**The data:**
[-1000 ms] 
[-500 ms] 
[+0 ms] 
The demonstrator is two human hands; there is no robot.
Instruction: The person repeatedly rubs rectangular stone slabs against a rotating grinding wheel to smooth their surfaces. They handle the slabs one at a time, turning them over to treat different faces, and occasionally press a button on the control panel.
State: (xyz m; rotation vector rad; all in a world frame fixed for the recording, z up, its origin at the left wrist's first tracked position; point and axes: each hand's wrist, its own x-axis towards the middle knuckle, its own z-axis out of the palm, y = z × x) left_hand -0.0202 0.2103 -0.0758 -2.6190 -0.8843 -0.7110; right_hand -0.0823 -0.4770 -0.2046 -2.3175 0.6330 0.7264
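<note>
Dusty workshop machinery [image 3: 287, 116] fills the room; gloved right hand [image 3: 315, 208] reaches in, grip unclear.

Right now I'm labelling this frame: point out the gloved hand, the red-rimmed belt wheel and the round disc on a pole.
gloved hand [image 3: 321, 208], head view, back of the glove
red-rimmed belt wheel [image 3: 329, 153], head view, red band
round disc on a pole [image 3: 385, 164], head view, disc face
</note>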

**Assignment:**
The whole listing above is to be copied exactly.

**Exercise answer:**
[-1000 ms] 
[-500 ms] 
[+0 ms] 
The demonstrator is two human hands; there is no robot.
Instruction: The person repeatedly rubs rectangular stone slabs against a rotating grinding wheel to smooth their surfaces. They handle the slabs one at a time, turning them over to treat different faces, and occasionally press a button on the control panel.
State: (xyz m; rotation vector rad; all in a world frame fixed for the recording, z up, its origin at the left wrist's first tracked position; point and axes: each hand's wrist, its own x-axis towards the middle knuckle, its own z-axis out of the palm, y = z × x) left_hand -0.0202 0.2103 -0.0758 -2.6190 -0.8843 -0.7110; right_hand -0.0823 -0.4770 -0.2046 -2.3175 0.6330 0.7264
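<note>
Dusty workshop machinery [image 3: 287, 116] fills the room; gloved right hand [image 3: 315, 208] reaches in, grip unclear.

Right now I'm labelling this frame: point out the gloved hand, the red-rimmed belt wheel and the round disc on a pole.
gloved hand [image 3: 321, 208], head view, back of the glove
red-rimmed belt wheel [image 3: 329, 153], head view, red band
round disc on a pole [image 3: 385, 164], head view, disc face
</note>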

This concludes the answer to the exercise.